In [18]:
import re
import numpy as np
import pymorphy3

from sklearn.feature_extraction.text import TfidfVectorizer
from joblib import dump, load
import pickle

In [28]:
def save_file(name, obj, path):
    with open('{path}/{name}.pickle'.format(name=name, path=path), 'wb') as handle:
        pickle.dump(obj, handle, protocol=pickle.HIGHEST_PROTOCOL)

In [20]:
special_characters = ['</p>', '\xa0', '<br/>', '\n', '-&gt;']

In [21]:
stop_words = ['в', 'на', 'с', 'и', 'я', 'о', 'к', 'а', 'за', 'по',
              'об', 'у', 'бы', 'от', 'ли', 'ул', 'что', 'со', 'из',
              'для', 'про', 'г', 'до', 'то', 'быть', 'по', 'мочь',
              'январь','февраль','март','апрель','май','июнь','июль',
              'август','сентябрь','октябрь','ноябрь','декабрь','год',
              'стать','это','когда','даже', 'янв', 'фев', 'апр', 'авг',
              'сен', 'окт', 'ноя', 'дек', 'ые', 'ый', 'ым', 'ых', 'ая', '', '', '', '', '', '', '']


In [22]:
f = open("data/reviews_positive.txt", "r")
positive_reviews = f.read().split('<p>')
positive_reviews.pop(0)

f = open("data/reviews_neutral.txt", "r")
neutral_reviews = f.read().split('<p>')
neutral_reviews.pop(0)

f = open("data/reviews_negative.txt", "r")
negative_reviews = f.read().split('<p>')
negative_reviews.pop(0)

''

In [23]:
def cleansing(text):
    res = []
    for i in range(len(text)):
        res.append(text[i])
        for sp_ch in special_characters:
            res[i] = (text[i].replace(sp_ch,' '))
        res[i] = res[i].lower()
        res[i] = re.sub(r'[^\w\s]', ' ', res[i])
        res[i] = re.sub(r'[^\w\s]+|[\d]+', r' ',res[i]).strip()
        res[i] = re.sub('[a-zA-Z\s]+', ' ', res[i])
        res[i] = re.sub(" +", " ", res[i])
    return res

morph = pymorphy3.MorphAnalyzer()

def lemmatize(sentence):
    words = sentence.split() # разбиваем текст на слова
    res = list()
    for word in words:
        p = morph.parse(word)[0]
        res.append(p.normal_form)
    return res

def delete_stop_words(sentence):
    res = list()
    for word in sentence:
        if word not in stop_words:
            res.append(word)
    return res

def join(sentence):
    return ' '.join(sentence)


In [24]:
positive_text = cleansing(positive_reviews)
lemmatize_positive_text = list(map(lemmatize,positive_text))
clean_positive_text = list(map(delete_stop_words,lemmatize_positive_text))
joined_positive_reviews = list(map(join,clean_positive_text))
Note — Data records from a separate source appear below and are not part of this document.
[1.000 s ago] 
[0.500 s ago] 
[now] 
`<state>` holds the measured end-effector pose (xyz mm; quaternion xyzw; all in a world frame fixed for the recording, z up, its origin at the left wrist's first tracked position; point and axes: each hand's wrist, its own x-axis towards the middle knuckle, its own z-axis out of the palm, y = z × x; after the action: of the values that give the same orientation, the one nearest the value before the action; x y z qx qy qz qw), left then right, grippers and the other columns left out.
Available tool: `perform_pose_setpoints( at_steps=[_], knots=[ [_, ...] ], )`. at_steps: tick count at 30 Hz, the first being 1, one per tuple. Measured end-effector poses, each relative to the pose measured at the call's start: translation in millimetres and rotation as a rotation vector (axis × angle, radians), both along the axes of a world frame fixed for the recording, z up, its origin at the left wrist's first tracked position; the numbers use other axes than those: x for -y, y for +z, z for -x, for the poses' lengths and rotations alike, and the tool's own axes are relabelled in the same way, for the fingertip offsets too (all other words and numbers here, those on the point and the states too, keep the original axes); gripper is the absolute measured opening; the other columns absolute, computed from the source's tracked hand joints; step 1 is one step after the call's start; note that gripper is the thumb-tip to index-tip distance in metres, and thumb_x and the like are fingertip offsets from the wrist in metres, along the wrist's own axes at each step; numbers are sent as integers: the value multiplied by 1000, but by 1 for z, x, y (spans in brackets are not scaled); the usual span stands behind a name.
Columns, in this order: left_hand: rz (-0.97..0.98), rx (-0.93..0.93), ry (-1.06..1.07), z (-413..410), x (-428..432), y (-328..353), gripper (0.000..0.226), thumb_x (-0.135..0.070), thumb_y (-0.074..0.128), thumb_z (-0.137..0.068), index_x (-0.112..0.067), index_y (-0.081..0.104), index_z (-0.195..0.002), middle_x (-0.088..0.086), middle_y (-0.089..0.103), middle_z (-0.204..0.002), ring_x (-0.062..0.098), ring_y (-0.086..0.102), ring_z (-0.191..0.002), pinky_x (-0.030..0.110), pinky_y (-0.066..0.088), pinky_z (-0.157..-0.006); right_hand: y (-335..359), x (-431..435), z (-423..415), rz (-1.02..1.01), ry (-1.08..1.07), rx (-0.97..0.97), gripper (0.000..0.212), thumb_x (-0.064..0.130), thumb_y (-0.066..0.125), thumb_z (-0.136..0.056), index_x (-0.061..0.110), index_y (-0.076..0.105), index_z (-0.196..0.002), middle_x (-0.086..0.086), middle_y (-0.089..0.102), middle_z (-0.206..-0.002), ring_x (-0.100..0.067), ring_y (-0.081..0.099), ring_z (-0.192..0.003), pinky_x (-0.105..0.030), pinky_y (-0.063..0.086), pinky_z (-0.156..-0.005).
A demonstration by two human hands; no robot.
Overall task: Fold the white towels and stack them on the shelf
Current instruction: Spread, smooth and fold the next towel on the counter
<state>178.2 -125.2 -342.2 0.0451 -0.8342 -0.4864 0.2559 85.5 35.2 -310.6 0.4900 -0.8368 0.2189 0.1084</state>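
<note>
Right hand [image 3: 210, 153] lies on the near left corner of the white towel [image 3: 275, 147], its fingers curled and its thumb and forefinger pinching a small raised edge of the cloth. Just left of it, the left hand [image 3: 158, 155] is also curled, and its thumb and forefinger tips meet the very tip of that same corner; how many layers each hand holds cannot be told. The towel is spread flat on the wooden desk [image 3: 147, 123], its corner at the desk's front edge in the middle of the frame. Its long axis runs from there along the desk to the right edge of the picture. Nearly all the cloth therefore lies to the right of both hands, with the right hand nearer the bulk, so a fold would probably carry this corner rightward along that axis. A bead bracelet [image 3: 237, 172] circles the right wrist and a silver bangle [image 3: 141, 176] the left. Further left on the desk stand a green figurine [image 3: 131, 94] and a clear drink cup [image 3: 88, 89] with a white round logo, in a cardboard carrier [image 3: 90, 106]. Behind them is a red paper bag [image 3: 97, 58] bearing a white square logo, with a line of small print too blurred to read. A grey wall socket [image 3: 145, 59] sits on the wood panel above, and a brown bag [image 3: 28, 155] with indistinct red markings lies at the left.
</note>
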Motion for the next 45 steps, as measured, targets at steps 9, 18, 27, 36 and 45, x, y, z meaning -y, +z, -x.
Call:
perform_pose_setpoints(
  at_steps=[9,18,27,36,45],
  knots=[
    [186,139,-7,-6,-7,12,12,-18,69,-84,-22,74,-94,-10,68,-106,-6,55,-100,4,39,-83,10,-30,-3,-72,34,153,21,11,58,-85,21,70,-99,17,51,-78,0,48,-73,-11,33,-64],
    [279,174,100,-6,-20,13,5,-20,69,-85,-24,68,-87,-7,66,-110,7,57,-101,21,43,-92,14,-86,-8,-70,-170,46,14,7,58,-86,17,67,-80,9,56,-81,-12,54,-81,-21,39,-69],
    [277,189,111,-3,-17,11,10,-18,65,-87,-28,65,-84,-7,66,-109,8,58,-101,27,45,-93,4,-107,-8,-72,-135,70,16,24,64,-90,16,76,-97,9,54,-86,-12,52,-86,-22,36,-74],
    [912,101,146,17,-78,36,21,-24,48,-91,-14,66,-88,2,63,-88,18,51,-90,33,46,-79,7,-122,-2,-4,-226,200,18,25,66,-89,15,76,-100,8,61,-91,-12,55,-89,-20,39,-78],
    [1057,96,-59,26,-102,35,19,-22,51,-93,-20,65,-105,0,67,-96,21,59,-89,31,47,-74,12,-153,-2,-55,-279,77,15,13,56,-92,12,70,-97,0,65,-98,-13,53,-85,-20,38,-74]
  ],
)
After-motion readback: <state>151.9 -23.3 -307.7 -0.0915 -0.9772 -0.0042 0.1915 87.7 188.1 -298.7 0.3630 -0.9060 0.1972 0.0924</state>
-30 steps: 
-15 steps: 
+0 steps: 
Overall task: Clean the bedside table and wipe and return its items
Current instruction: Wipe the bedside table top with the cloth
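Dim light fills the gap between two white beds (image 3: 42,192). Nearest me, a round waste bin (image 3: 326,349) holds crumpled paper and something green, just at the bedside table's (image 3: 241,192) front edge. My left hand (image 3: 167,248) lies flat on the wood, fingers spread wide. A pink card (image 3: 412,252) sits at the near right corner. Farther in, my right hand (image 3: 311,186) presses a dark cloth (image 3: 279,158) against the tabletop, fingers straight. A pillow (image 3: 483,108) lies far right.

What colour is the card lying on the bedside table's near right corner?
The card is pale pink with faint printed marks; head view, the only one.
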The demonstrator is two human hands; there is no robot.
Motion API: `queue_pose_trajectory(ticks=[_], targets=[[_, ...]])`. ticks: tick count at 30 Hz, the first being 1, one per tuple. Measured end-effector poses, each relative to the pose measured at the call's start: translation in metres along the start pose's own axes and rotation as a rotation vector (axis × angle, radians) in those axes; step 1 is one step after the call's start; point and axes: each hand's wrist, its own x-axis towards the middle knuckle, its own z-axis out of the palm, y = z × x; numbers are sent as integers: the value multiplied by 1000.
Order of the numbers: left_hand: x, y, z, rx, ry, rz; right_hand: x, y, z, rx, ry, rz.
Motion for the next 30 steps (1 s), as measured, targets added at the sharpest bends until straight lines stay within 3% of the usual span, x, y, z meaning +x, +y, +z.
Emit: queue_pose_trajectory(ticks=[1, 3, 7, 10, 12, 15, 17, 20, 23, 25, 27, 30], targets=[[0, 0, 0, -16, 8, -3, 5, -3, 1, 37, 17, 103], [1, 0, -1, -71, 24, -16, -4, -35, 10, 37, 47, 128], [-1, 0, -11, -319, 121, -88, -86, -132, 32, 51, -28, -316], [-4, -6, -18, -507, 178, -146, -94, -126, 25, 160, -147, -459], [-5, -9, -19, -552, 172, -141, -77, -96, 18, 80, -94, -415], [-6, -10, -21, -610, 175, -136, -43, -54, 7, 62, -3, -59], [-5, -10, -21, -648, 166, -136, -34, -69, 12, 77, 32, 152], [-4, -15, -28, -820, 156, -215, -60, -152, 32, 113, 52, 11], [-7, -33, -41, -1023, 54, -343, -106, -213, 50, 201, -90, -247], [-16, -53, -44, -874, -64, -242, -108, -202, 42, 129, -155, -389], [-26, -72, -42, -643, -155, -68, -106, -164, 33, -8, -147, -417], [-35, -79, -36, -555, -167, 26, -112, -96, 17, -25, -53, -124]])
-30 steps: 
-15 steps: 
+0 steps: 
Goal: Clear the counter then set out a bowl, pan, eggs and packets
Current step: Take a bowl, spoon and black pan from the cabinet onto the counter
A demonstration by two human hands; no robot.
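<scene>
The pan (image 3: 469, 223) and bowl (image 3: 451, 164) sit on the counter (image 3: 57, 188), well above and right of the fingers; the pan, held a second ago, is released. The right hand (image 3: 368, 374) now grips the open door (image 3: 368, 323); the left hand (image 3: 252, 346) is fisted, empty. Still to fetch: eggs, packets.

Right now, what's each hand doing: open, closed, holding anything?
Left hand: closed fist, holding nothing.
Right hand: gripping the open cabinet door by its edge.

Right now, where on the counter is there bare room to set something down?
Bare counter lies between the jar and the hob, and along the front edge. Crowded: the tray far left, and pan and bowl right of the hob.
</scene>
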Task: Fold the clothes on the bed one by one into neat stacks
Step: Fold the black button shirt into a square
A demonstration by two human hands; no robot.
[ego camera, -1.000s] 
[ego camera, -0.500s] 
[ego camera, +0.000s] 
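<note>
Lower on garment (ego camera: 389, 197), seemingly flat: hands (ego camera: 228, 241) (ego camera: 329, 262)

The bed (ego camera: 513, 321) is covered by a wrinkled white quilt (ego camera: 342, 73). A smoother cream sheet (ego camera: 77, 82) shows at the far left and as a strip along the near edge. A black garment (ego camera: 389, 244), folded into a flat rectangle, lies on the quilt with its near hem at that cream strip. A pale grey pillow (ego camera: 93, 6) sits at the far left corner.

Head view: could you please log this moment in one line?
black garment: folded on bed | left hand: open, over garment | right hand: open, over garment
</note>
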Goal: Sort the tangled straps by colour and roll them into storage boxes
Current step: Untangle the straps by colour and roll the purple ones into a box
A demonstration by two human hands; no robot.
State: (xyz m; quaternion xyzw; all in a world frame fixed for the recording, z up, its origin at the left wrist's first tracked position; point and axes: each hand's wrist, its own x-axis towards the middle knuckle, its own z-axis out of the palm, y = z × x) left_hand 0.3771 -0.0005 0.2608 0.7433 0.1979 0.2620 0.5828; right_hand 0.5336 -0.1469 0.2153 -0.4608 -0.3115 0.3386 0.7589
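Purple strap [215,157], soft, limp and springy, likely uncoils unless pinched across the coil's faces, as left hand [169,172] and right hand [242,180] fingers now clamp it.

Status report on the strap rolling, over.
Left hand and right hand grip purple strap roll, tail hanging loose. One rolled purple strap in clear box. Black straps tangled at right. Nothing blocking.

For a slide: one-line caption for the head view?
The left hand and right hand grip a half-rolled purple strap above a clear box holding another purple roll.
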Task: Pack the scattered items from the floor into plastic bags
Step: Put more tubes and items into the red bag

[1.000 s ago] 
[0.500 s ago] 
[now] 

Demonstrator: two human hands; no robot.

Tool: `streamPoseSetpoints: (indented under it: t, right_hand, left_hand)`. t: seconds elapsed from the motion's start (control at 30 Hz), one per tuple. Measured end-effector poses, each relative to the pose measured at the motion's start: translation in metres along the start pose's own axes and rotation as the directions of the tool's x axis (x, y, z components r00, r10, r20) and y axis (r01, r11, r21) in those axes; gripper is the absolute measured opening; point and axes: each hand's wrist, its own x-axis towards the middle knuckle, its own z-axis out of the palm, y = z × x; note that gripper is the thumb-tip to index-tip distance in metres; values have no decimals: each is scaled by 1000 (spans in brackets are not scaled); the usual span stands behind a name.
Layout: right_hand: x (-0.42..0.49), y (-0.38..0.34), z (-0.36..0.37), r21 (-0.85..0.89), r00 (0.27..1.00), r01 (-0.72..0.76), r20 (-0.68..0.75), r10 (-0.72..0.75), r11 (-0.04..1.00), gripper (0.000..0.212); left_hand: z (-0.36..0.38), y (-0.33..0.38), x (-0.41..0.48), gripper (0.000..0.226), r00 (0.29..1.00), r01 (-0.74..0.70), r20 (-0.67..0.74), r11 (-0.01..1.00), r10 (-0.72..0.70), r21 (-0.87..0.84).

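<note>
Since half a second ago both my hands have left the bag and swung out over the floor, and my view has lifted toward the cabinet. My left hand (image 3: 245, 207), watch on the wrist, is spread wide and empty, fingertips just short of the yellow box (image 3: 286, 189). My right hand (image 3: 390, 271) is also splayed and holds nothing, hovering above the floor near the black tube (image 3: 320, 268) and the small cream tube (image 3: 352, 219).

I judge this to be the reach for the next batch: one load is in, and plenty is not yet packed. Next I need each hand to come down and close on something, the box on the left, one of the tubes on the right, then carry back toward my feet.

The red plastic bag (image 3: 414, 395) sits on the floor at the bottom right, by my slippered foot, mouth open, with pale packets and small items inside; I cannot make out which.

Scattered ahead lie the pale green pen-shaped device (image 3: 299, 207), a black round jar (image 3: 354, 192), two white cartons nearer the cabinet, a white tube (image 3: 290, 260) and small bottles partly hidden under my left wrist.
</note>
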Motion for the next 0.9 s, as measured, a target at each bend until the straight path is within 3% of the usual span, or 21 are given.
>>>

neutral_text = cleansing(neutral_reviews)
lemmatize_neutral_text = list(map(lemmatize,neutral_text))
clean_neutral_text = list(map(delete_stop_words,lemmatize_neutral_text))
joined_neutral_reviews = list(map(join,clean_neutral_text))

negative_text = cleansing(negative_reviews)
lemmatize_negative_text = list(map(lemmatize,negative_text))
clean_negative_text = list(map(delete_stop_words,lemmatize_negative_text))
joined_negative_reviews = list(map(join,clean_negative_text))

In [25]:
vectorizer = TfidfVectorizer()

data = np.concatenate((joined_positive_reviews,joined_neutral_reviews))
data = np.concatenate((data,joined_negative_reviews))

X = vectorizer.fit_transform(data)
#vectorizer.get_feature_names_out()

#s = pickle.dumps(vectorizer)
dump(vectorizer, 'vectorizer.joblib')


['vectorizer.joblib']

In [29]:
save_file('data_positive', joined_positive_reviews, 'prepared_data')
save_file('data_neutral', joined_neutral_reviews, 'prepared_data')
save_file('data_negative', joined_negative_reviews, 'prepared_data')

In [None]:
negative_reviews[0]

In [None]:
joined_negative_reviews[0]

In [None]:
vectorizer = TfidfVectorizer()

data = np.concatenate((joined_positive_reviews,joined_neutral_reviews))
data = np.concatenate((data,joined_negative_reviews))

X = vectorizer.fit_transform(data)
vectorizer.get_feature_names_out()